Exercise goal
Below are the records. List every line holding the word "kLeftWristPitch".

++++ Task material ++++

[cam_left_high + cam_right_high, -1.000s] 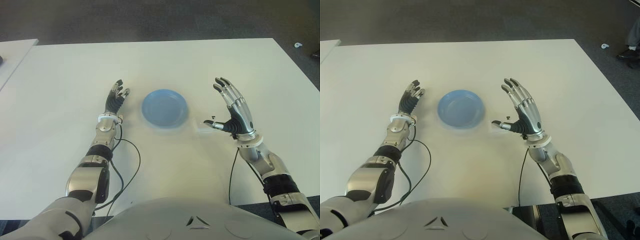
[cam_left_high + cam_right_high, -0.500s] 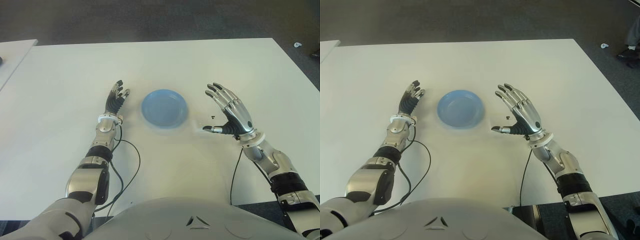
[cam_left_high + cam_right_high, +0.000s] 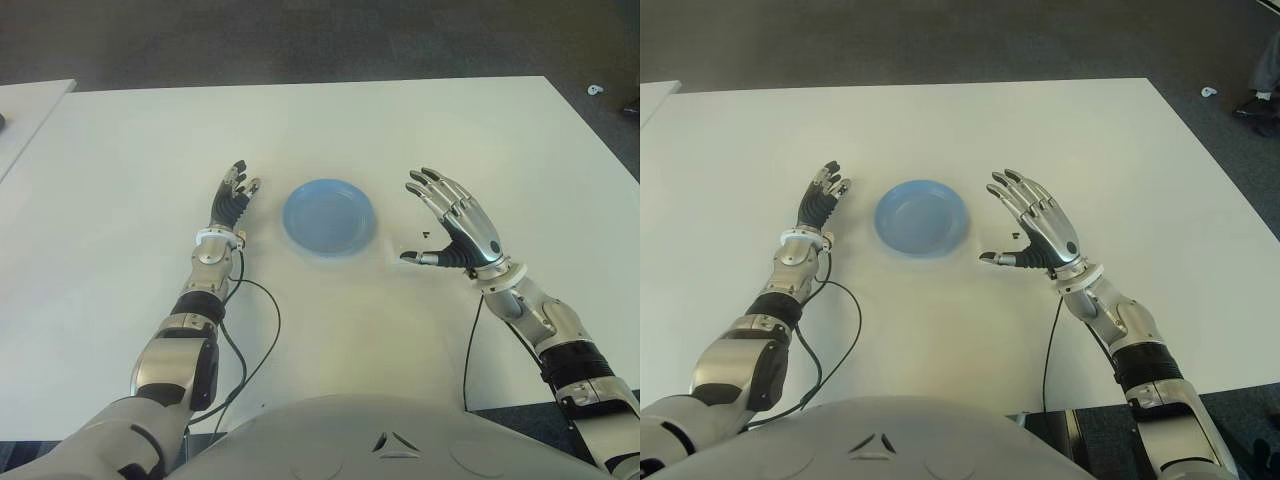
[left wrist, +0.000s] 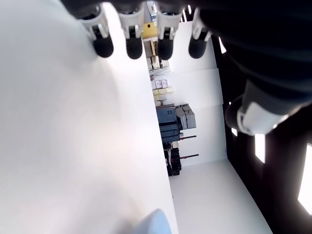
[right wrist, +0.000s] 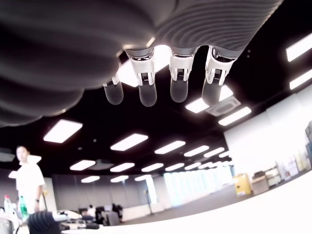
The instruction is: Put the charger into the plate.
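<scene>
- Left eye view, going left to right: left hand (image 3: 232, 195) is showing just to the left of the plate (image 3: 329, 217), fingers extended and relaxed, holding nothing. Idle; its wrist view is showing only straight fingertips over bare table (image 3: 400, 130).
- Plate is sitting between the two hands, with nothing in it.
- Charger (image 3: 420, 238) is lying on the table between the plate and the right hand (image 3: 462, 225), just inside the palm, near the thumb tip (image 3: 410, 258). White on white, so only the small dark prongs are reading clearly; I cannot tell the body outline or its orientation.
- Right hand is hovering wide: four fingers fanned up and out, thumb pointing toward the plate. Holding nothing. Right wrist view is confirming spread fingers with nothing between them.
- Step in hand, by my read: reaching for and grasping the charger. Not yet touching it, as far as I can tell.
- Doing it well:
  - lowering the palm so thumb and fingers are straddling the charger body, not the prongs
  - closing thumb against index and middle, from opposite faces
  - keeping the approach vertical; a sideways sweep is risking a shove into the plate rim
  - lifting clear of the rim before moving left over the plate
</scene>
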Controlling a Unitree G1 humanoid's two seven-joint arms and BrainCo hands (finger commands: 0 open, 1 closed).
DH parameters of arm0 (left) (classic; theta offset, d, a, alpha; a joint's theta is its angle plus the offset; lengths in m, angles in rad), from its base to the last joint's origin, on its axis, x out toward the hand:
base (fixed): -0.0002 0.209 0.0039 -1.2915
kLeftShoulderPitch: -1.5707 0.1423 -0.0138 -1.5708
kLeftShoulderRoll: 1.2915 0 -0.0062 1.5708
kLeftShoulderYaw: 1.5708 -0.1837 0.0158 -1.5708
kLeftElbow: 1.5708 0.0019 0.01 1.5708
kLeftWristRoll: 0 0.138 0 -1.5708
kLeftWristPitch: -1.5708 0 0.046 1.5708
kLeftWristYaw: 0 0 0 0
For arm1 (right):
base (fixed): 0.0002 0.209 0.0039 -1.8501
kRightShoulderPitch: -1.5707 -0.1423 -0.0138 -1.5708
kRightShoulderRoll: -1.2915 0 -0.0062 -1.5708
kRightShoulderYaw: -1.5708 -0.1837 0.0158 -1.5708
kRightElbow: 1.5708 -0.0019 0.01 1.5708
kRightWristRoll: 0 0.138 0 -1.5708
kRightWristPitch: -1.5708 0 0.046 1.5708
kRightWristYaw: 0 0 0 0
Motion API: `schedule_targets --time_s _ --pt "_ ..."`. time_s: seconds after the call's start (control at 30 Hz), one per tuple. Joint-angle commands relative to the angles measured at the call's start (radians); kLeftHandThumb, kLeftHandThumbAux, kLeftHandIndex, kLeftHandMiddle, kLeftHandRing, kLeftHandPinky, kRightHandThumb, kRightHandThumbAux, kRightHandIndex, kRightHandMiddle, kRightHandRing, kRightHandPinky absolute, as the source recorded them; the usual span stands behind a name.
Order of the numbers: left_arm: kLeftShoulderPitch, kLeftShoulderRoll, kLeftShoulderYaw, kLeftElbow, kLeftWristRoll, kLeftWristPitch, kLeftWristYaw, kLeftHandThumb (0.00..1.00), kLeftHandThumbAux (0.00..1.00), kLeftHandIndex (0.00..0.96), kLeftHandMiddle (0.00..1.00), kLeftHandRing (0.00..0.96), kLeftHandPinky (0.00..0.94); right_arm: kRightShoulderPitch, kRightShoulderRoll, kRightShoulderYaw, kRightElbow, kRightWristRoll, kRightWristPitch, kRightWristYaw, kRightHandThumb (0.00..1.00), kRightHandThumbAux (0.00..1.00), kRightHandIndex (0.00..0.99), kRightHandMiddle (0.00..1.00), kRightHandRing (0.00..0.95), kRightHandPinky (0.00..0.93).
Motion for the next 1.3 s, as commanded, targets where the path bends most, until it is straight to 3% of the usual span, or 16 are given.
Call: schedule_targets --time_s 0.03,0.4,0.53,1.3 --pt "0.036 -0.013 -0.02 0.013 0.015 0.039 -0.013 0.0 0.533 0.0 0.036 0.014 0.001 -0.018 -0.03 0.025 0.039 0.001 0.011 0.056 0.271 0.226 0.0 0.0 0.0 0.0" --pt "0.037 -0.014 -0.025 0.01 0.02 0.041 -0.01 0.0 0.515 0.0 0.038 0.015 0.001 -0.022 -0.117 0.044 -0.003 0.102 0.041 0.39 0.244 0.141 0.0 0.0 0.0 0.0" --pt "0.033 -0.014 -0.027 0.012 0.02 0.048 -0.009 0.0 0.514 0.0 0.038 0.016 0.002 -0.031 -0.139 0.047 -0.003 0.132 0.045 0.473 0.238 0.134 0.0 0.0 0.0 0.0" --pt "0.028 -0.017 -0.038 0.015 0.019 0.063 -0.012 0.0 0.509 0.0 0.031 0.006 0.0 -0.107 -0.216 0.099 0.055 0.148 -0.004 0.681 0.215 0.136 0.0 0.0 0.0 0.0"
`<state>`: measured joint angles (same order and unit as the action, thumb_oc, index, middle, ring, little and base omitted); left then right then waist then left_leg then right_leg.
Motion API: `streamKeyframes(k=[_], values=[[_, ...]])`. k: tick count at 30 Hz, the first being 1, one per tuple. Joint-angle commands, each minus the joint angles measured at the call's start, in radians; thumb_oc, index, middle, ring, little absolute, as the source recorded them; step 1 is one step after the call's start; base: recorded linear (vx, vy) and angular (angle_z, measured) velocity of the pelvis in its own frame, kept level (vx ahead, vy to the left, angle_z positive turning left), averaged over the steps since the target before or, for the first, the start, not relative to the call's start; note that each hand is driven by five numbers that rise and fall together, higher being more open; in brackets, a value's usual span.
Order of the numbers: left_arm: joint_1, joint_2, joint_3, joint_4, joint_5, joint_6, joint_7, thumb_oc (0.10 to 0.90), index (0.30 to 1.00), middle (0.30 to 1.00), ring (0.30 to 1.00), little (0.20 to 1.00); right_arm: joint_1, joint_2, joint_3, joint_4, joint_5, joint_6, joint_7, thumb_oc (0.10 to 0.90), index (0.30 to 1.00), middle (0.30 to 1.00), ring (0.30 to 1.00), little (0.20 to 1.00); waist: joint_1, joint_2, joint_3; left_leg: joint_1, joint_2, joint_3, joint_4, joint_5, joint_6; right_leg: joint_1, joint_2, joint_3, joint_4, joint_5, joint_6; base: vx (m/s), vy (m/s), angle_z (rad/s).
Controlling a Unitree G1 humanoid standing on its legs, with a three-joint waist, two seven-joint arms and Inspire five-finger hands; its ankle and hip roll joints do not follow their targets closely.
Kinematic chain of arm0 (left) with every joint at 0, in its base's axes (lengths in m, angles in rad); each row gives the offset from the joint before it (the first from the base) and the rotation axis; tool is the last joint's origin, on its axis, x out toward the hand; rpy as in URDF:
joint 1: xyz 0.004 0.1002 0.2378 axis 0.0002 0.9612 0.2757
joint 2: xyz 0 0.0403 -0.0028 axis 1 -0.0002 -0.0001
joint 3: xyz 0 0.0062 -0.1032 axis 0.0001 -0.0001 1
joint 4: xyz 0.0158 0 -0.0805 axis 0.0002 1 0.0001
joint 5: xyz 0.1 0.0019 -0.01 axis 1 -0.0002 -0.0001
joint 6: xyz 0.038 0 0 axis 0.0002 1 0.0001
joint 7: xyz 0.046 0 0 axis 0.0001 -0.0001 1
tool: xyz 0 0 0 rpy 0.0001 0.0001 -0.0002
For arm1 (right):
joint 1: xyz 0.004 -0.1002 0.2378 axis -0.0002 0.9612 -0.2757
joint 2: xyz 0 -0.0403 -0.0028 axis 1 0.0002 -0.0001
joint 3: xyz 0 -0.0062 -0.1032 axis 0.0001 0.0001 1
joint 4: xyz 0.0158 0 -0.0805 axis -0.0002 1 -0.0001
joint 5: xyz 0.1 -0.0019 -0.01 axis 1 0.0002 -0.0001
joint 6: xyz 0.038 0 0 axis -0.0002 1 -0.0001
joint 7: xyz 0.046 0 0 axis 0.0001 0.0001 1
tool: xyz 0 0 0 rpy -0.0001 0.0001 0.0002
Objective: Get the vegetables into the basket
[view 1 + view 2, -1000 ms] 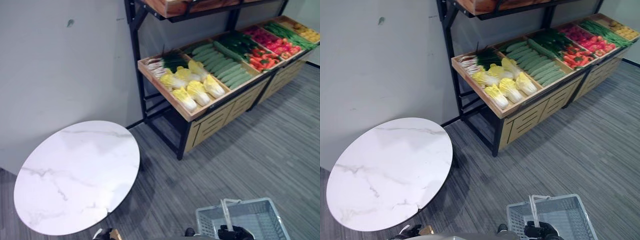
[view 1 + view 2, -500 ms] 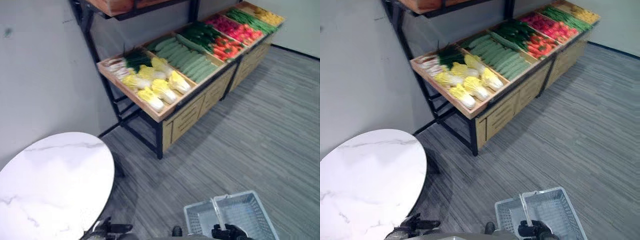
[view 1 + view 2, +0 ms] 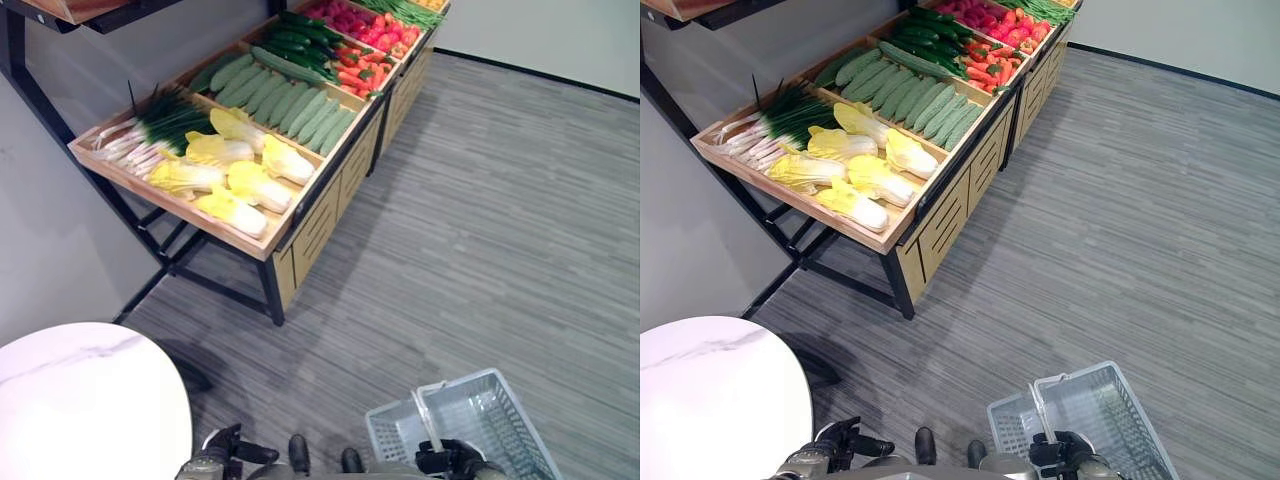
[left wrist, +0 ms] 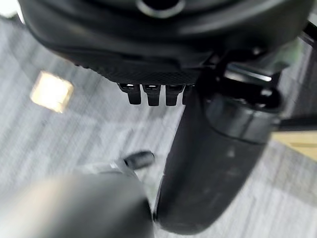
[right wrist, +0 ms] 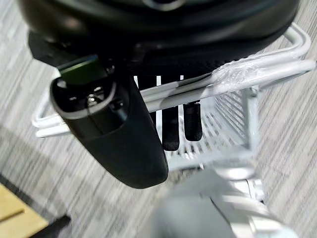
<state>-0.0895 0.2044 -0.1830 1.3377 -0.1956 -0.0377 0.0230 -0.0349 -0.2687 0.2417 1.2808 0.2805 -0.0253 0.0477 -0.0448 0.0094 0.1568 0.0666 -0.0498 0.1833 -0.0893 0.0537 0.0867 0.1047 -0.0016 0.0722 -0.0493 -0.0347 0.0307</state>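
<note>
Right hand [image 5: 148, 124] curled round one basket [image 3: 480, 415] handle, six cabbages [image 3: 230, 175]

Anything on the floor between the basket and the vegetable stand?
No: bare grey carpet lies between the basket and the vegetable stand, as both eye views show.

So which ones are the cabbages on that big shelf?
Find the long wooden stand by the wall. In its nearest bin, next to the green onions, lie the cabbages. They are the only pale yellow, leafy heads; the cucumbers in the next bin are smooth, long and green.
</note>
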Motion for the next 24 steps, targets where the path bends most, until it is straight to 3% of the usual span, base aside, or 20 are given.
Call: streamKeyframes(k=[1, 8, 10, 15, 16, 17, 18, 21, 23, 24], values=[[-0.001, 0.017, -0.02, 0.029, 0.049, -0.012, 0.009, 0.9, 1.0, 1.0, 1.0, 1.0, -0.06, 0.003, -0.011, -0.008, 0.0, -0.036, 0.021, 0.4, 0.3, 0.3, 0.3, 0.3, 0.017, -0.006, -0.032, 0.046, 0.01, -0.004, 0.02, -0.118, -0.043, -0.061, -0.036, 0.006, 0.0, 0.048, 0.076, 0.0, 0.095, -0.31], [-0.014, 0.021, -0.056, 0.017, 0.091, -0.013, 0.008, 0.9, 1.0, 1.0, 1.0, 1.0, -0.067, 0.008, -0.018, -0.006, 0.011, -0.036, 0.019, 0.4, 0.3, 0.3, 0.3, 0.3, -0.009, 0.005, -0.025, 0.056, -0.002, 0.064, 0.002, -0.13, -0.023, -0.111, -0.039, 0.068, 0.021, 0.092, 0.122, -0.04, 0.139, -0.31], [-0.033, 0.024, -0.076, 0.006, 0.101, -0.015, 0.012, 0.9, 1.0, 1.0, 1.0, 1.0, -0.077, 0.008, -0.016, -0.019, 0.016, -0.038, 0.015, 0.4, 0.3, 0.3, 0.3, 0.3, -0.028, 0.003, -0.012, 0.028, -0.002, 0.1, 0.002, -0.131, -0.023, -0.161, -0.042, 0.086, 0.029, 0.136, 0.146, -0.13, 0.122, -0.43], [-0.052, 0.028, -0.096, -0.005, 0.111, -0.014, 0.011, 0.9, 1.0, 1.0, 1.0, 1.0, -0.092, -0.004, 0.008, -0.028, -0.027, -0.036, 0.009, 0.4, 0.3, 0.3, 0.3, 0.3, -0.031, -0.001, -0.003, -0.008, 0.003, 0.139, 0.002, -0.132, -0.025, -0.217, -0.047, 0.072, 0.038, 0.163, 0.164, -0.09, 0.061, -0.36], [-0.057, 0.031, -0.102, -0.005, 0.118, -0.014, 0.012, 0.9, 1.0, 1.0, 1.0, 1.0, -0.096, -0.005, 0.017, -0.032, -0.043, -0.035, 0.003, 0.4, 0.3, 0.3, 0.3, 0.3, -0.028, 0.0, 0.008, -0.01, 0.009, 0.155, 0.002, -0.129, -0.025, -0.236, -0.053, 0.03, 0.061, 0.164, 0.162, -0.03, 0.025, -0.47], [-0.059, 0.039, -0.104, -0.006, 0.131, -0.008, 0.008, 0.9, 1.0, 1.0, 1.0, 1.0, -0.093, -0.002, 0.024, -0.047, -0.048, -0.035, 0.002, 0.4, 0.3, 0.3, 0.3, 0.3, -0.024, 0.01, 0.028, -0.001, 0.032, 0.174, 0.002, -0.135, -0.033, -0.231, -0.093, -0.152, 0.119, 0.099, 0.138, -0.02, 0.032, -0.65], [-0.058, 0.044, -0.099, -0.004, 0.138, -0.004, 0.011, 0.9, 1.0, 1.0, 1.0, 1.0, -0.09, 0.002, 0.032, -0.051, -0.05, -0.039, 0.003, 0.4, 0.3, 0.3, 0.3, 0.3, -0.013, 0.016, 0.034, 0.009, 0.046, 0.202, 0.002, -0.135, -0.036, -0.217, -0.125, -0.275, 0.164, 0.061, 0.12, 0.01, 0.012, -1.2], [-0.043, 0.055, -0.077, -0.001, 0.135, 0.004, 0.013, 0.9, 1.0, 1.0, 1.0, 1.0, -0.094, 0.007, 0.043, -0.05, -0.049, -0.043, 0.01, 0.4, 0.3, 0.3, 0.3, 0.3, -0.011, 0.008, 0.025, 0.03, 0.051, 0.243, 0.002, -0.142, -0.039, -0.175, -0.134, -0.309, 0.208, 0.019, 0.105, 0.05, -0.074, -0.88], [-0.034, 0.047, -0.068, 0.012, 0.137, 0.004, 0.009, 0.9, 1.0, 1.0, 1.0, 1.0, -0.092, 0.007, 0.037, -0.032, -0.045, -0.041, 0.012, 0.4, 0.3, 0.3, 0.3, 0.3, 0.0, 0.001, -0.006, 0.032, 0.043, 0.258, 0.002, -0.142, -0.045, -0.123, -0.118, -0.273, 0.089, 0.052, 0.117, 0.06, -0.182, -0.67], [-0.034, 0.047, -0.069, 0.013, 0.137, 0.004, 0.009, 0.9, 1.0, 1.0, 1.0, 1.0, -0.092, 0.007, 0.037, -0.032, -0.044, -0.042, 0.012, 0.4, 0.3, 0.3, 0.3, 0.3, 0.001, 0.001, -0.006, 0.032, 0.043, 0.258, 0.002, -0.142, -0.045, -0.123, -0.118, -0.273, 0.088, 0.053, 0.116, 0.04, -0.15, -0.27]])
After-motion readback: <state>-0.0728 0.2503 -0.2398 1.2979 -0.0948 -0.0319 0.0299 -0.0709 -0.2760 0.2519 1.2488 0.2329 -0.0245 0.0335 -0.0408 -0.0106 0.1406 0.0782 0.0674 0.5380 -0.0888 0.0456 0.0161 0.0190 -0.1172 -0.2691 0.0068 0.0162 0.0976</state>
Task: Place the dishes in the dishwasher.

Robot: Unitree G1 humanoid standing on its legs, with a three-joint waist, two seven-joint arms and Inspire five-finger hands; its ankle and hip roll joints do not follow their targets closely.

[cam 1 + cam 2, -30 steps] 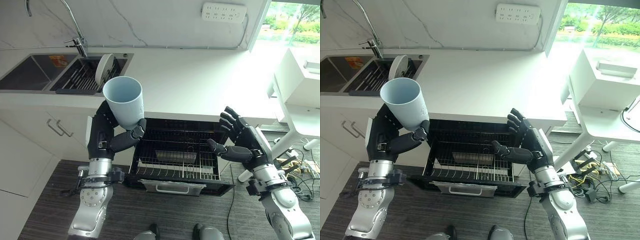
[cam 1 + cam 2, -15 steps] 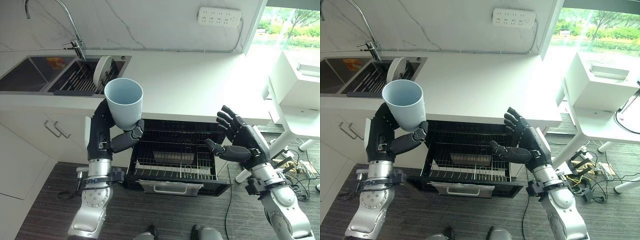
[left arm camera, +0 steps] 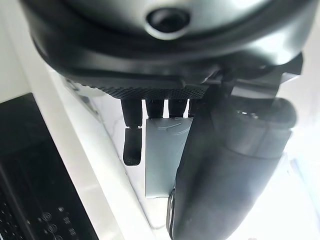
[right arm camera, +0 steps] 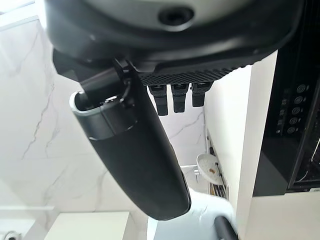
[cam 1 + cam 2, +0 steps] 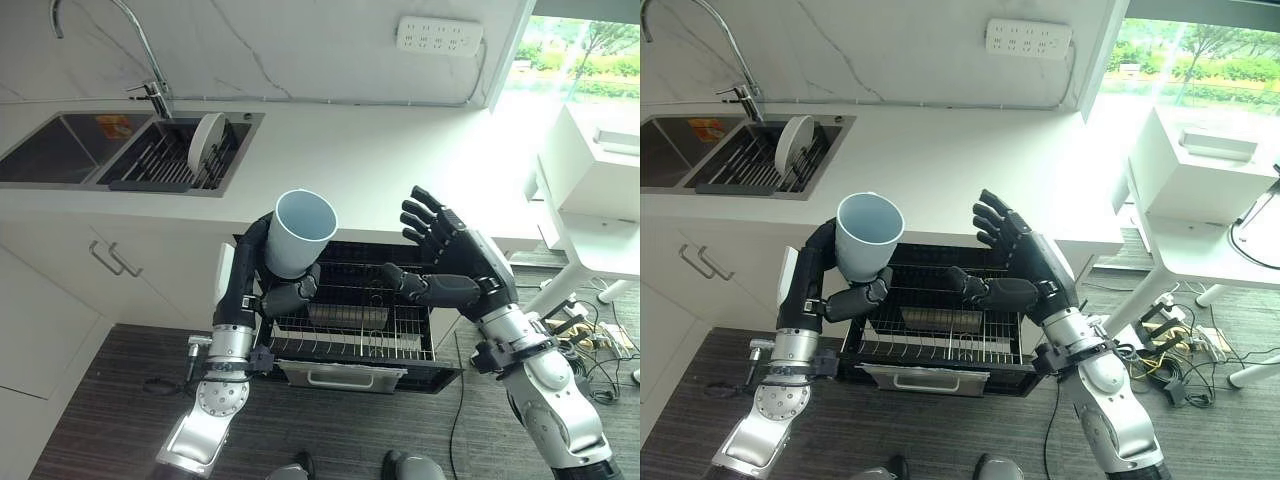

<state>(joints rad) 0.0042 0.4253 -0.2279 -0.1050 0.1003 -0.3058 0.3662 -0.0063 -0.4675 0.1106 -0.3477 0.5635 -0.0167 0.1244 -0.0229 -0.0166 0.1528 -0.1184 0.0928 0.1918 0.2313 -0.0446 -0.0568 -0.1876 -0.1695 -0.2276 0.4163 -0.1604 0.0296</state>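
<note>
Pale blue plastic cup (image 5: 300,233): gripped by left hand (image 5: 283,296), now moved right over pulled-out black wire dishwasher rack (image 5: 350,330); right hand (image 5: 455,275) spread open nearby. Placement imminent.

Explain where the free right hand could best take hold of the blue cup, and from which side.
Grip the upper wall of the cup, just under its rim, coming from the robot's right. The left hand wraps the lower part and base, leaving the top bare, and the open right hand already faces it.
</note>
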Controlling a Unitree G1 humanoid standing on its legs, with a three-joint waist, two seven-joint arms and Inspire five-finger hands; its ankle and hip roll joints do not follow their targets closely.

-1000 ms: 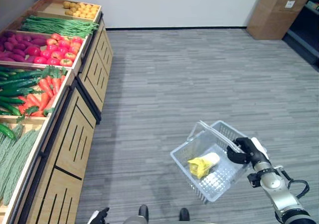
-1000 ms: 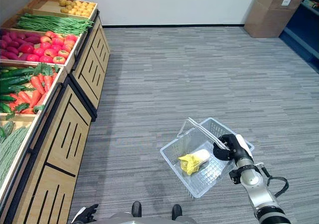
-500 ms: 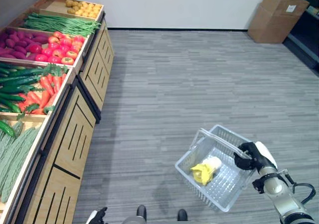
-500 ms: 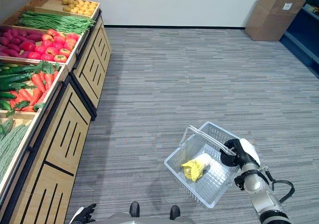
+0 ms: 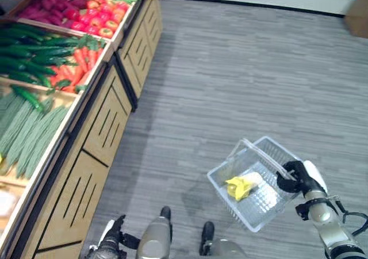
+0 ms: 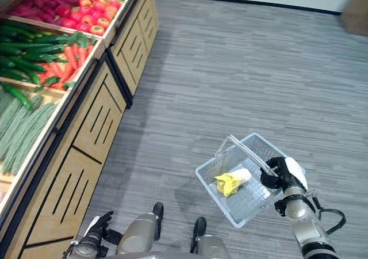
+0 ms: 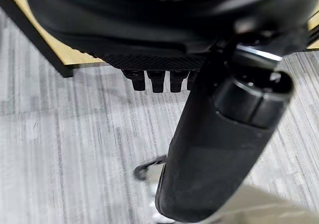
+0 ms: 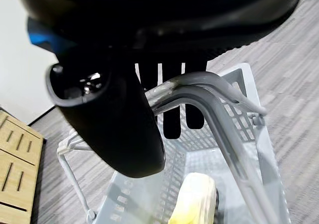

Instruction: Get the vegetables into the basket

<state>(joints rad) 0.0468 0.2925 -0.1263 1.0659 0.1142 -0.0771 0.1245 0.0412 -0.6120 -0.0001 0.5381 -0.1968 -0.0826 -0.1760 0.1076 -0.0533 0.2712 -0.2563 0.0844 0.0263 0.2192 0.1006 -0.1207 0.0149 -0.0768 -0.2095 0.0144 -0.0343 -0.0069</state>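
One yellow-leaved white vegetable (image 6: 232,181) lies in the basket (image 6: 260,201), whose handles (image 8: 199,92) the right hand (image 6: 283,173) fingers grip; left hand (image 5: 111,240) fingers curled, empty; no legible writing

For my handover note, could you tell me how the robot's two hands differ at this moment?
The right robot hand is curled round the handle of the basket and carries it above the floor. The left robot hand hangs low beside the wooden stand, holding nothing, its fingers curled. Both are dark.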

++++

Solution to this problem
kLeftWristPitch: -1.5708 0 0.046 1.5708
Order of the numbers: left_arm: kLeftShoulderPitch, kLeftShoulderRoll, kLeftShoulderYaw, kLeftElbow, kLeftWristRoll, kLeftWristPitch, kLeftWristYaw, kLeftHandThumb (0.00..1.00), kLeftHandThumbAux (0.00..1.00), kLeftHandIndex (0.00..0.96), kLeftHandMiddle (0.00..1.00), kLeftHandRing (0.00..0.96), kLeftHandPinky (0.00..0.94); right_arm: kRightShoulderPitch, kRightShoulderRoll, kRightShoulderYaw, kRightElbow, kRightWristRoll, kRightWristPitch, kRightWristYaw, kRightHandThumb (0.00..1.00), kRightHandThumbAux (0.00..1.00), kRightHandIndex (0.00..0.99), kRightHandMiddle (0.00..1.00), kRightHandRing (0.00..0.95), kRightHandPinky (0.00..0.93).

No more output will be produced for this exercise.